I work with logistic regression quite a bit, but I haven't come across anything in the SAS documentation that outlines how to do this. Here's a quick example data set. Let's say I'm measuring the failure rate of two pieces of equipment at different temperatures to see if an older model (type) has a significantly higher failure rate:
DATA equipmentfail;
INPUT type temp n failures ;
DATALINES;
1 90 20 2
1 100 20 7
1 110 20 12
1 120 20 17
2 90 20 5
2 100 20 10
2 110 20 15
2 120 20 20;
proc logistic data=equipmentfail plots=effect;
class type;
model failures/n = temp type ;
run;
In this case, there is a significant difference in failure rates between equipment types.
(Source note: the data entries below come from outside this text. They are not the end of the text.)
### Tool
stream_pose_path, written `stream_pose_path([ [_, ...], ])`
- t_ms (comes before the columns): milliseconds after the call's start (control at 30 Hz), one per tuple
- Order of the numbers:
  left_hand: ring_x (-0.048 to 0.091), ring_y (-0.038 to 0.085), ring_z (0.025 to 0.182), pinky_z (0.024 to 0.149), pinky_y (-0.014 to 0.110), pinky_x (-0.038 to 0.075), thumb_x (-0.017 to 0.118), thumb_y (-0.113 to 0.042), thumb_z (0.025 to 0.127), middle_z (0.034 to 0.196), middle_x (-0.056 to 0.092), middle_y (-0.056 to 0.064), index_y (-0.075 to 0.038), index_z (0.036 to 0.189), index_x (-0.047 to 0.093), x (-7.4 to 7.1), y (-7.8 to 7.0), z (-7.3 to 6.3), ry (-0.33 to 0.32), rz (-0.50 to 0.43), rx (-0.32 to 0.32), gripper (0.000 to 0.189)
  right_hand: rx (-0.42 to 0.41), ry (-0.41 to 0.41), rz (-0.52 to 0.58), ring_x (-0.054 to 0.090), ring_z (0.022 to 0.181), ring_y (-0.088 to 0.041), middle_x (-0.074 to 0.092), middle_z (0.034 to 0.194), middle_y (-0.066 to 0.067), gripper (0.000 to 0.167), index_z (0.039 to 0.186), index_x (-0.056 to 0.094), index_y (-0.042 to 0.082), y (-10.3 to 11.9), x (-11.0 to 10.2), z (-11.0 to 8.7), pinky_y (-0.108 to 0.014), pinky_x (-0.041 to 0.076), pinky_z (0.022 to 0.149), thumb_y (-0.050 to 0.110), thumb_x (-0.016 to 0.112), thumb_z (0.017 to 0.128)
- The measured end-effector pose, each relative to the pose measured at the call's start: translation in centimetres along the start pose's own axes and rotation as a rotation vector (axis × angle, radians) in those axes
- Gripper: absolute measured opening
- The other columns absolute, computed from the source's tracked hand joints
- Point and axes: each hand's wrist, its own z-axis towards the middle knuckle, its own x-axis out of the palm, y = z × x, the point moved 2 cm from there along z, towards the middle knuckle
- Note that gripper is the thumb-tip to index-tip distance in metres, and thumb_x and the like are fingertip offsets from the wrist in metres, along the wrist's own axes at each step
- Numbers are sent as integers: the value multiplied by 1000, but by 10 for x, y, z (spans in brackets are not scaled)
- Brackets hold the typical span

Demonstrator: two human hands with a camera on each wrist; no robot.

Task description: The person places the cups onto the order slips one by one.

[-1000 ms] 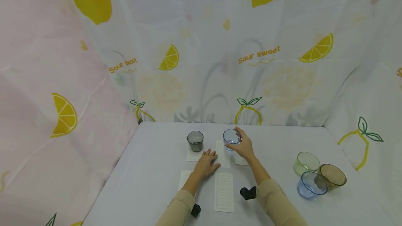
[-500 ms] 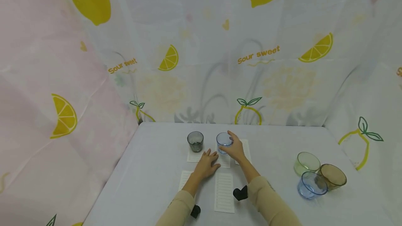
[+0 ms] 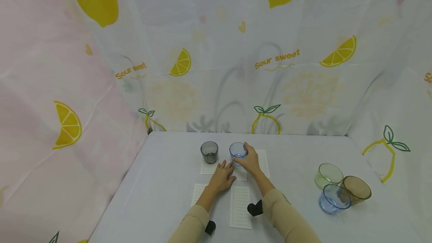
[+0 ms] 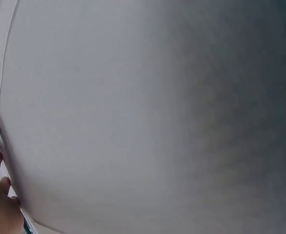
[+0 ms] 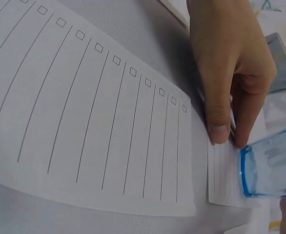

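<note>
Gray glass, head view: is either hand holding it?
No, the right hand grips a blue glass and the left hand touches a paper sheet, while the gray glass stands apart from both.

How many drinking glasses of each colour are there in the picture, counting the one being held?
Blue: 2, the held blue glass and the blue glass in the cluster
Grey: 1, the grey glass
Green: 1, the green glass
Amber: 1, the amber glass
Total: 5 glasses

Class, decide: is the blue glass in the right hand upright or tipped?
Upright: the head view shows the blue glass with its rim up, base down.
</note>
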Motion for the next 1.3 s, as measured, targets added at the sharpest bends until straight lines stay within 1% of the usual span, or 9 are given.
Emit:
stream_pose_path([
  [100, 42, 43, 127, 104, 57, 35, 64, -23, 88, 133, 54, 16, 2, 125, 57, 1, 0, -1, 0, 1, 2, 45, 3, 1, -3, 44, 123, -46, 46, 132, -33, 85, 134, 37, -14, -1, 1, -1, -52, 37, 104, 17, 81, 69],
  [267, 41, 43, 128, 104, 57, 34, 63, -22, 89, 135, 52, 18, 4, 126, 56, 1, -2, -2, -7, -21, 11, 46, 15, 24, -5, 46, 120, -45, 46, 132, -31, 82, 134, 39, -12, 1, -4, -5, -51, 42, 100, 18, 81, 71],
  [367, 40, 42, 129, 105, 57, 33, 62, -22, 89, 137, 50, 17, 4, 128, 55, 1, -1, -2, -10, -22, 9, 47, 0, 45, -6, 48, 118, -46, 47, 130, -32, 80, 133, 39, -13, 3, -6, -7, -51, 44, 97, 16, 81, 72],
  [633, 40, 41, 130, 106, 55, 33, 61, -25, 90, 138, 50, 15, 3, 129, 53, 2, 1, -2, -3, -5, 7, 49, -11, 85, 24, 43, 122, -47, 44, 132, -34, 81, 135, 35, -14, 6, -10, -10, -52, 42, 99, 13, 79, 73],
  [800, 39, 40, 131, 107, 54, 32, 60, -26, 91, 139, 49, 13, 1, 130, 53, 3, 3, -2, 10, 9, 0, 49, -18, 112, -1, 42, 123, -47, 43, 134, -34, 82, 137, 32, -14, 7, -10, -9, -51, 42, 99, 11, 79, 74],
  [967, 37, 40, 132, 107, 55, 31, 59, -26, 91, 139, 48, 14, 2, 130, 53, 4, 4, -2, 11, -12, -5, 48, -4, 140, -22, 41, 125, -48, 39, 137, -34, 86, 139, 29, -14, 6, -12, -9, -52, 40, 101, 16, 78, 76],
  [1133, 37, 40, 132, 108, 55, 30, 59, -26, 91, 139, 48, 15, 2, 129, 53, 4, 4, -2, 12, -36, -5, 48, 31, 162, -53, 36, 128, -48, 33, 143, -32, 90, 141, 27, -12, 2, -28, -15, -55, 33, 105, 23, 78, 76],
  [1233, 37, 40, 132, 108, 55, 30, 59, -25, 91, 138, 49, 16, 2, 129, 54, 5, 4, -2, 7, -38, -5, 47, 7, 143, -98, 38, 127, -47, 36, 141, -32, 84, 139, 31, -13, -1, -45, -21, -55, 34, 105, 19, 77, 77],
  [1300, 38, 40, 131, 108, 55, 30, 60, -25, 90, 138, 49, 16, 2, 128, 54, 5, 5, -2, 2, -33, -5, 47, -18, 123, -130, 40, 125, -48, 38, 138, -33, 80, 137, 33, -15, 0, -61, -26, -55, 35, 104, 17, 76, 77],
])
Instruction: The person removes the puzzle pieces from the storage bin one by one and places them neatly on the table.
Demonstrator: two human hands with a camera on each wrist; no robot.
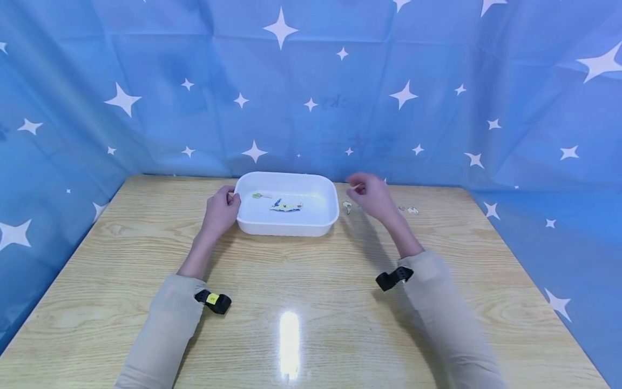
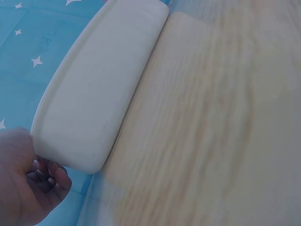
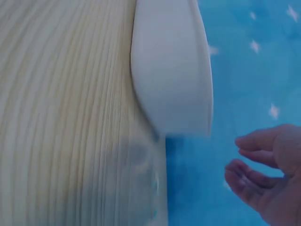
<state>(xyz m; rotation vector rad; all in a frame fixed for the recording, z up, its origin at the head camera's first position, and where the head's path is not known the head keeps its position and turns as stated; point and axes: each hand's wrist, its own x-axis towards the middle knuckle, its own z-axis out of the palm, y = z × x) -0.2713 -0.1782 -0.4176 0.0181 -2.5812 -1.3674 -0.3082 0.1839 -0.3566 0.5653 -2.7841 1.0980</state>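
Observation:
A white plastic basin [image 1: 286, 229] with rounded corners sits at the back of the table. My left hand [image 1: 222, 210] grips its left end; the left wrist view shows the thumb at the rim and curled fingers [image 2: 59, 181] against the end wall. Inside lie a blue-and-yellow flat cutout [image 1: 286, 206] and a small green one [image 1: 257, 195]. My right hand [image 1: 371, 195] hovers just right of the basin. Its fingers [image 3: 251, 181] are loosely bent and apart from the thumb, with nothing between them. Close below it lies a small pale cutout [image 1: 347, 206].
Another small pale cutout [image 1: 413, 210] and a tiny purplish one [image 1: 401, 208] lie on the table right of my right hand. The wooden table [image 1: 291, 281] ends just behind the basin at a blue star-patterned curtain [image 1: 291, 124].

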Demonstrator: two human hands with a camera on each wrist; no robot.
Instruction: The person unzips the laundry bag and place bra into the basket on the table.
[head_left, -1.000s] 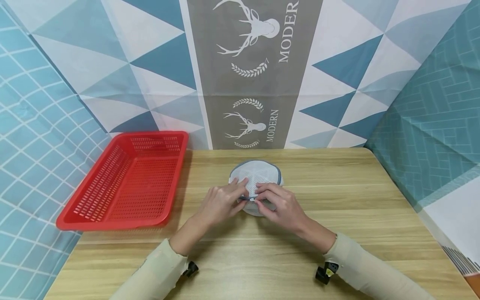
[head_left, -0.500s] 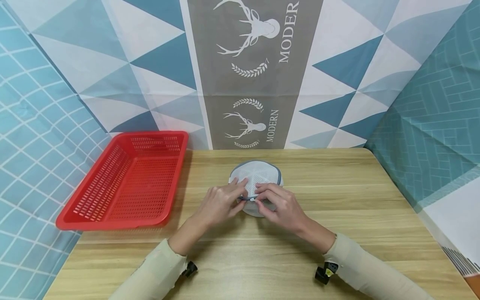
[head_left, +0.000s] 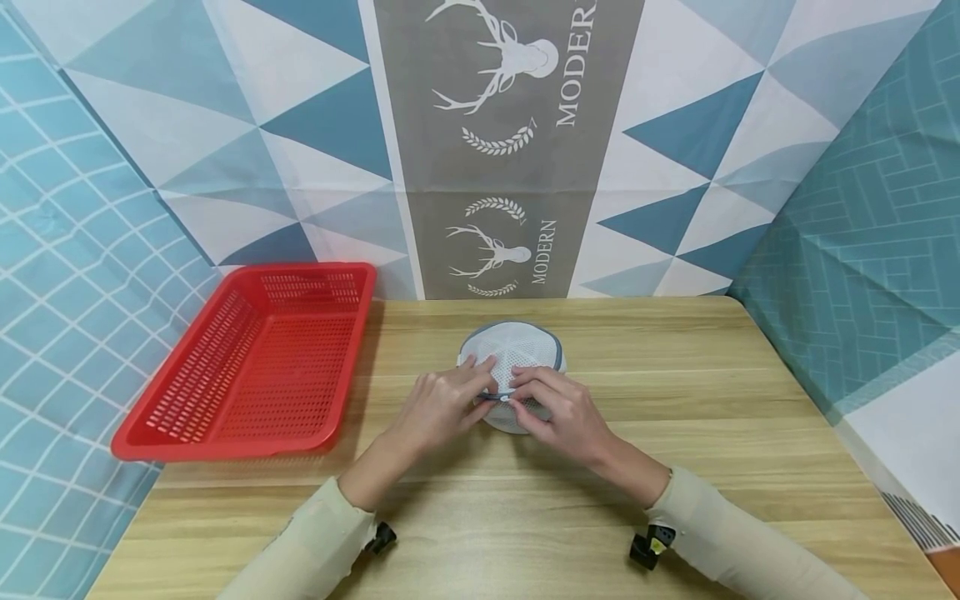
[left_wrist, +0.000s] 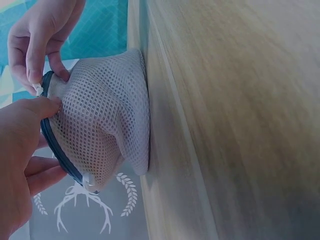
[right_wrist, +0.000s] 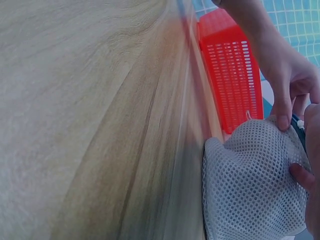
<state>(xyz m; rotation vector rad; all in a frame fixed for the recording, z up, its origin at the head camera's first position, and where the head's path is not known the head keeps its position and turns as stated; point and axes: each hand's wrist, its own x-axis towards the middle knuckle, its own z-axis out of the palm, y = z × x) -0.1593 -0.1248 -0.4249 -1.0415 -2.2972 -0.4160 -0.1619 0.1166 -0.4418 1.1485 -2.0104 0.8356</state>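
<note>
Head view: the bag (head_left: 512, 343) rests on the surface (head_left: 720, 400), right of the basket (head_left: 225, 452). The left grip (head_left: 444, 402) pinches its zip (left_wrist: 61, 157); the right grip (head_left: 561, 410) pinches the pull (head_left: 505, 398). Slack mesh (left_wrist: 100, 105) could jam the pull; a loose left pinch could let the zip buckle.

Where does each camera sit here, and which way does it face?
Head: on the person's head, facing forward and down at the mesh bag; left hand, right hand and sleeves show.
Left wrist: on that wrist, facing the bag close up; both hands show.
Right wrist: on that wrist, facing the bag, red basket beyond; both hands show.
Shared: head and right wrist both show the basket.
</note>
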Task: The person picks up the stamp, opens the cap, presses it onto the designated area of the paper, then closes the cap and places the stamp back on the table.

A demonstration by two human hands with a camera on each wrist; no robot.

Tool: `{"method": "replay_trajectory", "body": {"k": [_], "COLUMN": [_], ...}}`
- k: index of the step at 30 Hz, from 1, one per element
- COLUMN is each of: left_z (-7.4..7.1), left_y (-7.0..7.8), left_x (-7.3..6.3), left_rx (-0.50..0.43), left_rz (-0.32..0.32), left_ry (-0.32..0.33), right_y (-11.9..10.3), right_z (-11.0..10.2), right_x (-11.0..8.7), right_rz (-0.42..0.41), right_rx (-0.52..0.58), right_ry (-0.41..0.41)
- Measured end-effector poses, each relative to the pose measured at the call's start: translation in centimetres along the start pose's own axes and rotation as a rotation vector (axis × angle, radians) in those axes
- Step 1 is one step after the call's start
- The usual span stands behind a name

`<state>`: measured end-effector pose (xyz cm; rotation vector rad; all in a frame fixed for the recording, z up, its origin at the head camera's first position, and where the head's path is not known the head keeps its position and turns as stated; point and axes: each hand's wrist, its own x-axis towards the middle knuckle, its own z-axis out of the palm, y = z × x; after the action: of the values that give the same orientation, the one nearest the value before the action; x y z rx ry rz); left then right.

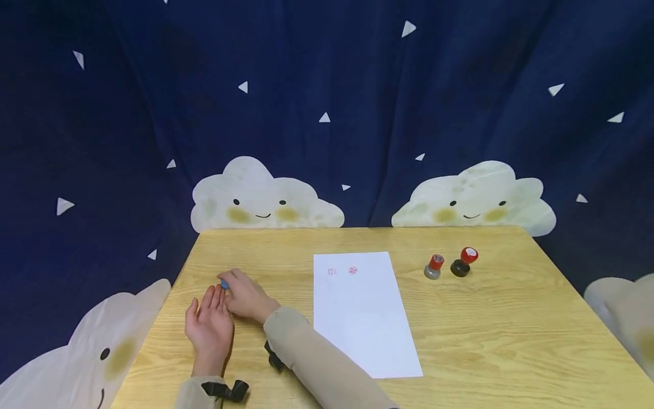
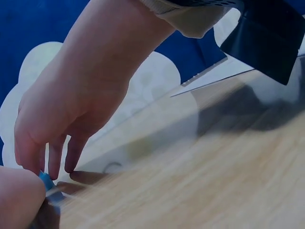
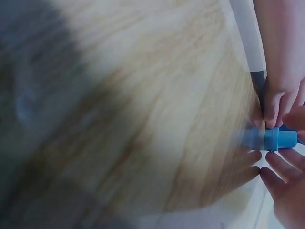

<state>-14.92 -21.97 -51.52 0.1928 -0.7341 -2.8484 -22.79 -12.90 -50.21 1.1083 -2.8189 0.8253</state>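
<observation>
My right hand point(image 1: 247, 296) reaches across to the left part of the table and grips a small blue stamp point(image 3: 284, 139) between thumb and fingers. In the right wrist view the stamp is a short cylinder with a raised collar, standing at the tabletop. My left hand point(image 1: 210, 329) lies palm up with straight fingers, its fingertips right beside the stamp. Whether they touch it I cannot tell. The left wrist view shows the right hand's fingers pointing down to the table, with only a bit of the blue stamp point(image 2: 45, 180) visible.
A white sheet of paper point(image 1: 360, 318) with two red stamp prints near its top lies mid-table. To its right stand a red and grey stamp point(image 1: 432, 271) and a red and black stamp point(image 1: 461, 267). A dark blue curtain point(image 1: 368, 102) with clouds hangs behind the wooden table point(image 1: 490, 335).
</observation>
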Motion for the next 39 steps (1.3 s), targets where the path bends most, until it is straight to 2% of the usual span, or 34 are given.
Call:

However, what I'm trying to figure out is what to do if the way you measure failure is biased. Let's say it is known that the method for measuring failure overpredicts failure by an average of 10% plus or minus 5% (95% confidence interval). At this point, you can reduce the number of failure events by the known average bias of 10%, but that doesn't account the variation around that average. Is there some way in SAS procs like PROC LOGISTIC to account for this variation, or is it something that likely has to done by hand? Thanks.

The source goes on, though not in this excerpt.